▸ SUPPLIED INFORMATION:
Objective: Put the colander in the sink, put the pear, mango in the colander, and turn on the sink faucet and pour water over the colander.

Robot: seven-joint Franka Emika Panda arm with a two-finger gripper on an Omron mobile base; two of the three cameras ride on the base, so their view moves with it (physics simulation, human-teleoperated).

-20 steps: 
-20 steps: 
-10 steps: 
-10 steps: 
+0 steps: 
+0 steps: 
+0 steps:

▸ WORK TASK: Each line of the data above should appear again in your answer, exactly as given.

▸ WORKED SOLUTION:
Objective: Put the colander in the sink, put the pear, mango in the colander, and turn on the sink faucet and pour water over the colander.

Robot: seven-joint Franka Emika Panda arm with a two-finger gripper on an Omron mobile base; two of the three cameras ride on the base, so their view moves with it (physics simulation, human-teleoperated).

-20 steps: 
-20 steps: 
-10 steps: 
-10 steps: 
+0 steps: 
+0 steps: 
+0 steps:

The exercise has been completed in full.